Task description: Through the end of the data below, output every line exactly, beginning with the line that contains "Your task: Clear".

-- Source material follows --

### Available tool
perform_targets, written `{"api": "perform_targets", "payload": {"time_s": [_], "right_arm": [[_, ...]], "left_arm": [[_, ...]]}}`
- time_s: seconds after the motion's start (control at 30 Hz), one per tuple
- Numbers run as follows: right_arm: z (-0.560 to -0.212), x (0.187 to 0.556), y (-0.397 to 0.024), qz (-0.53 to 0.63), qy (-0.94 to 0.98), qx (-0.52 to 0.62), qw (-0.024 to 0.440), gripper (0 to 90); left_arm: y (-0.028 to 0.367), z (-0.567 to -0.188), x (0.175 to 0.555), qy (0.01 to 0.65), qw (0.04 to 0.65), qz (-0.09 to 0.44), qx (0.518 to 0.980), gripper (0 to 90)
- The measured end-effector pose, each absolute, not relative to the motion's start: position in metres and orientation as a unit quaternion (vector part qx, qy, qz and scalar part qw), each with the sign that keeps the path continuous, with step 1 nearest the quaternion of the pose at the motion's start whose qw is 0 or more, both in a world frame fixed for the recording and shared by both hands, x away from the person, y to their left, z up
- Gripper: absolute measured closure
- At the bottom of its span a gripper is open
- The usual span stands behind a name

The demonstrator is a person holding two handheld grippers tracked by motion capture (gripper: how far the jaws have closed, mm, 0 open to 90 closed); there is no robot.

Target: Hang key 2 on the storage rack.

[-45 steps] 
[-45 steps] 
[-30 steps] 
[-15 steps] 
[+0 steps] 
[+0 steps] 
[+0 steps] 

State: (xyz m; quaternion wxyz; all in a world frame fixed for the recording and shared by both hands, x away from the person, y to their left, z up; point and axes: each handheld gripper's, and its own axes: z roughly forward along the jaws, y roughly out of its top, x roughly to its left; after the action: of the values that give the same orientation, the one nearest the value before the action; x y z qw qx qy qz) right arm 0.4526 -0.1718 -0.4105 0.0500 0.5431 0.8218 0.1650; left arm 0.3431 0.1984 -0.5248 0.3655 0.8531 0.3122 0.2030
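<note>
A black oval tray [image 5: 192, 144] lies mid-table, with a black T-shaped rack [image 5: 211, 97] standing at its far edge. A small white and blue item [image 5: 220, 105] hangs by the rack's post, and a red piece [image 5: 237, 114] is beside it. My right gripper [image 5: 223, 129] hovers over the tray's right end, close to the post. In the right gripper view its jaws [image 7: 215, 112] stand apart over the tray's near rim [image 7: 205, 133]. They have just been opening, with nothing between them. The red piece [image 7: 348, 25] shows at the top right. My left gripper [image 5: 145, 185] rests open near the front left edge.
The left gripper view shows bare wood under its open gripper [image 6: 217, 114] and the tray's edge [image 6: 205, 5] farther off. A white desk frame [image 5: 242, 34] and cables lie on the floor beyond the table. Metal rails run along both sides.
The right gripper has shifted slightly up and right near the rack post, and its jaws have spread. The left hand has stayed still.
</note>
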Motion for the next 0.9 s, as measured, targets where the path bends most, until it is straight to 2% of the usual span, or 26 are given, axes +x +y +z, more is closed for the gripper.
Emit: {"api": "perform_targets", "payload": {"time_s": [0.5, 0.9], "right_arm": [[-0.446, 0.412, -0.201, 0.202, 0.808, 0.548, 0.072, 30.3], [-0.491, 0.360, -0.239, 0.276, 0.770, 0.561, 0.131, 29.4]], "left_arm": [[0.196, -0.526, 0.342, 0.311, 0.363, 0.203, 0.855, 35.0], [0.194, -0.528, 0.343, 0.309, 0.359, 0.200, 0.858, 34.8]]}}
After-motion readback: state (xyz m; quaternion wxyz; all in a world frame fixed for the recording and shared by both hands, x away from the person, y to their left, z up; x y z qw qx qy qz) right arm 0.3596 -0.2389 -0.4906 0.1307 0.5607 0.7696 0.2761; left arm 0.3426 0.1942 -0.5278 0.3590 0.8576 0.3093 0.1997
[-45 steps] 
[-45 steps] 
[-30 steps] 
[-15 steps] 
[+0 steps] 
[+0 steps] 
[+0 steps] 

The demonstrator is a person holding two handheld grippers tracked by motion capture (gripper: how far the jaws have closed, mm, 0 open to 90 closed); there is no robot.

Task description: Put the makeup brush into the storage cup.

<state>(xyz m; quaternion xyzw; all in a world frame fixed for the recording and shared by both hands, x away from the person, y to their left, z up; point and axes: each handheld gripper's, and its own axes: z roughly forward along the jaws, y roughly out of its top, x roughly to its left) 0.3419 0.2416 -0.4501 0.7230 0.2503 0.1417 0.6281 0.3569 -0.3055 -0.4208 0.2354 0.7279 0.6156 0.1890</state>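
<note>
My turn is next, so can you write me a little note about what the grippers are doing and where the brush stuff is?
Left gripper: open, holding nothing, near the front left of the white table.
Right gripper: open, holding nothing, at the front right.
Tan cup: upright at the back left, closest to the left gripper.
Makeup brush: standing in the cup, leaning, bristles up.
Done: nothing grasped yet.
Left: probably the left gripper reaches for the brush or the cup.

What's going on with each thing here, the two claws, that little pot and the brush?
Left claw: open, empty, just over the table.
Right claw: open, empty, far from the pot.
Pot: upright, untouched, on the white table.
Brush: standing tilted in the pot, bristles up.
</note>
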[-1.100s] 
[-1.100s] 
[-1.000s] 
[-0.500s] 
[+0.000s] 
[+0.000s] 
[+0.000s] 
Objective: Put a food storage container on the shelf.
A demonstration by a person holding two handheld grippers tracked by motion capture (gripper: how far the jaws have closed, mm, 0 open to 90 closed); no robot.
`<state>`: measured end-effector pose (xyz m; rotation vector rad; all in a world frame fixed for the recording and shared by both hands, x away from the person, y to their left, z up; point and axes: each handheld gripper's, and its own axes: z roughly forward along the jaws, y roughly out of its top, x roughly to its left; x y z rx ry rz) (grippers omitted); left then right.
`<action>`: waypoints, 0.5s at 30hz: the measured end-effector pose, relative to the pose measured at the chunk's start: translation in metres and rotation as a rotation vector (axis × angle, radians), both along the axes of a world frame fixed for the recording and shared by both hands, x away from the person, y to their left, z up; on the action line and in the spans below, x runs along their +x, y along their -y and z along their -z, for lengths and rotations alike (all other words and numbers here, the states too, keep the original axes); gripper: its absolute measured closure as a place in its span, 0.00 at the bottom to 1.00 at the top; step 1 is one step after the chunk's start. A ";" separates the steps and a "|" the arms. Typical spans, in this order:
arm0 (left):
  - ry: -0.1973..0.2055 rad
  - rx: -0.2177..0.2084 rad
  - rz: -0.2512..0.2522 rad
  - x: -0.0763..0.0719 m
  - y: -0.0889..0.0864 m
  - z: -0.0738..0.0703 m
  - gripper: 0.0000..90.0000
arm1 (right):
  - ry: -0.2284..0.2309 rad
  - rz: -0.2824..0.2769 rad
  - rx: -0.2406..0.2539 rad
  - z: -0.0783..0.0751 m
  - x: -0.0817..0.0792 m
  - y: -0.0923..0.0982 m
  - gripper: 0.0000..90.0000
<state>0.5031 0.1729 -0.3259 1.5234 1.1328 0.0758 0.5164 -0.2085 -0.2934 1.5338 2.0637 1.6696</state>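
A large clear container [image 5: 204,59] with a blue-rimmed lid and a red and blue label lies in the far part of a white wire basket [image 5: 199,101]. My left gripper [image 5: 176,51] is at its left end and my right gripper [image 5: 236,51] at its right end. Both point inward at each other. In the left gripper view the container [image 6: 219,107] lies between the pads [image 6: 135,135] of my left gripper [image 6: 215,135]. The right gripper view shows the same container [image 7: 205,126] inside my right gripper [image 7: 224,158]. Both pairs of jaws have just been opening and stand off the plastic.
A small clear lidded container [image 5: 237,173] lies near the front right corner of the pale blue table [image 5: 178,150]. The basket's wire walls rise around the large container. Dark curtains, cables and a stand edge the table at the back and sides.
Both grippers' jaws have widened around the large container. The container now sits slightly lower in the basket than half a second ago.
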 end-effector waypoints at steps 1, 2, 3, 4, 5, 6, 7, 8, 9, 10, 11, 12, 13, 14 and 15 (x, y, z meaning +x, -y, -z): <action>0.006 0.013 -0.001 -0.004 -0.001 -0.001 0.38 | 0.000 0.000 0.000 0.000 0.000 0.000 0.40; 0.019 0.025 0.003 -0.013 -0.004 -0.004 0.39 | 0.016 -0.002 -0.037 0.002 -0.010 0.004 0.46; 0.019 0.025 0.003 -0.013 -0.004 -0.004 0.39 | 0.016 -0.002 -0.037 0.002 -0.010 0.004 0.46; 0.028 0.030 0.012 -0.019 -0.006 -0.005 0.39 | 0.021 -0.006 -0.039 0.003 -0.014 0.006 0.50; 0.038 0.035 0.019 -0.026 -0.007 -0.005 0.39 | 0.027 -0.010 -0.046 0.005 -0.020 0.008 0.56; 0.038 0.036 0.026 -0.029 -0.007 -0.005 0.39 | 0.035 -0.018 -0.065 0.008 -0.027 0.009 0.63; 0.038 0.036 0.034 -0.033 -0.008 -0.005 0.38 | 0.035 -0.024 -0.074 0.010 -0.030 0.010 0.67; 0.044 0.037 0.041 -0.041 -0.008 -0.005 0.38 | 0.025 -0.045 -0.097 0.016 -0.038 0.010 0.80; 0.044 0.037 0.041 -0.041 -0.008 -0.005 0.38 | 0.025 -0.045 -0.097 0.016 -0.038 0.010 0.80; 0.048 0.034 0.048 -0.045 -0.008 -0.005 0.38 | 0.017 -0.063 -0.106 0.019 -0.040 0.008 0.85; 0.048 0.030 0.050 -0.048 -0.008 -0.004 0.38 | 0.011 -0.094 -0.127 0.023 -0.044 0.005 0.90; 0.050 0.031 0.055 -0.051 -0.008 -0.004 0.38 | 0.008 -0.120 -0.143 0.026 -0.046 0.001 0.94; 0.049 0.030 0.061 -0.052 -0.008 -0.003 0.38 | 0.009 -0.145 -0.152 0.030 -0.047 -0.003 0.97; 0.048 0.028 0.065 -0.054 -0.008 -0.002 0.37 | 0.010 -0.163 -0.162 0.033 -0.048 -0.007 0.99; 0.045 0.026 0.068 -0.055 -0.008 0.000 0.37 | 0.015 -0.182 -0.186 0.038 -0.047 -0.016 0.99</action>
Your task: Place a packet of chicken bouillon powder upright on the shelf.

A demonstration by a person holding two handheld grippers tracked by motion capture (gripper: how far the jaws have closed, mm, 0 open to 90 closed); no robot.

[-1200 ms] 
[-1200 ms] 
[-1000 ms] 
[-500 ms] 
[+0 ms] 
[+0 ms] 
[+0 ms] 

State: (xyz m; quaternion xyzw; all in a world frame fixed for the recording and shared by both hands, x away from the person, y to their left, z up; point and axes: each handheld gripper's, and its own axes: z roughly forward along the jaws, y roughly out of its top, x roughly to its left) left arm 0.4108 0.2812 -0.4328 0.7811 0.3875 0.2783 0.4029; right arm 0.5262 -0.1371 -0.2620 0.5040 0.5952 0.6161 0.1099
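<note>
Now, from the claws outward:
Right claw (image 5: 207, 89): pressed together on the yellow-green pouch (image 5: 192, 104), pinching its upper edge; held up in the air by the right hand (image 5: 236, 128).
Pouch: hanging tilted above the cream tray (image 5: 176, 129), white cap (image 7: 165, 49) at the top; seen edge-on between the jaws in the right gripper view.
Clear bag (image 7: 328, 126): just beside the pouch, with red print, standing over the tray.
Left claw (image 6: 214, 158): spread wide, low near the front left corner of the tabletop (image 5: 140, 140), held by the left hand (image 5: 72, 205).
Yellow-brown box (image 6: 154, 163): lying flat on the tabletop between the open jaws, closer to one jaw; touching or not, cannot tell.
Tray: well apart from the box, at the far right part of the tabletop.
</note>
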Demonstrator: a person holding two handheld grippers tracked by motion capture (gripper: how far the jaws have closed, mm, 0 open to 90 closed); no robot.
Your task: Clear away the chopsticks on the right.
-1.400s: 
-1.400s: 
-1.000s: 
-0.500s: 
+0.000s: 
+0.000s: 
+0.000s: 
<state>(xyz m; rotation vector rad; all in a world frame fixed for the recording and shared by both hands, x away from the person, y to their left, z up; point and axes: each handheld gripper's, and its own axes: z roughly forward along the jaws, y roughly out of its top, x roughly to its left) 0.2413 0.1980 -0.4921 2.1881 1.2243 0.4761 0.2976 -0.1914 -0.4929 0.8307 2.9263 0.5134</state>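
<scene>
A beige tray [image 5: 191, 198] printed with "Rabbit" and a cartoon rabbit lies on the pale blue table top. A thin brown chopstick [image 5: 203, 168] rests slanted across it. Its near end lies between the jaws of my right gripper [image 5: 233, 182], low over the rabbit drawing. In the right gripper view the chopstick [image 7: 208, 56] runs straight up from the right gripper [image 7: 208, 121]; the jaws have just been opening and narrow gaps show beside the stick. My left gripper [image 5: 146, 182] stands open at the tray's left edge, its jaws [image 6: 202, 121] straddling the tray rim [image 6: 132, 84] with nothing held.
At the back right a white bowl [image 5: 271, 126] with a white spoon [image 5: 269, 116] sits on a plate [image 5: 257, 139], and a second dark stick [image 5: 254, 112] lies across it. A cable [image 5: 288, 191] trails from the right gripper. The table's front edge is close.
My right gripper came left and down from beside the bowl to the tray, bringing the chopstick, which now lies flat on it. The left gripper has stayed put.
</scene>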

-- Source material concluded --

Completed task:
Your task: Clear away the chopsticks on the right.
-1.400s: 
-1.400s: 
-1.000s: 
-0.500s: 
+0.000s: 
+0.000s: 
+0.000s: 
<state>(xyz m; rotation vector rad; all in a world frame fixed for the recording and shared by both hands, x away from the person, y to their left, z up; point and axes: each handheld gripper's, and its own axes: z roughly forward along the jaws, y roughly out of its top, x roughly to its left) 0.2413 0.1980 -0.4921 2.1881 1.2243 0.4761 0.2976 -0.1914 -0.4929 0.8307 2.9263 0.5134</state>
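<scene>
A beige tray [image 5: 191, 198] printed with "Rabbit" and a cartoon rabbit lies on the pale blue table top. A thin brown chopstick [image 5: 203, 168] rests slanted across it. Its near end lies between the jaws of my right gripper [image 5: 233, 182], low over the rabbit drawing. In the right gripper view the chopstick [image 7: 208, 56] runs straight up from the right gripper [image 7: 208, 121]; the jaws have just been opening and narrow gaps show beside the stick. My left gripper [image 5: 146, 182] stands open at the tray's left edge, its jaws [image 6: 202, 121] straddling the tray rim [image 6: 132, 84] with nothing held.
At the back right a white bowl [image 5: 271, 126] with a white spoon [image 5: 269, 116] sits on a plate [image 5: 257, 139], and a second dark stick [image 5: 254, 112] lies across it. A cable [image 5: 288, 191] trails from the right gripper. The table's front edge is close.
My right gripper came left and down from beside the bowl to the tray, bringing the chopstick, which now lies flat on it. The left gripper has stayed put.
</scene>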

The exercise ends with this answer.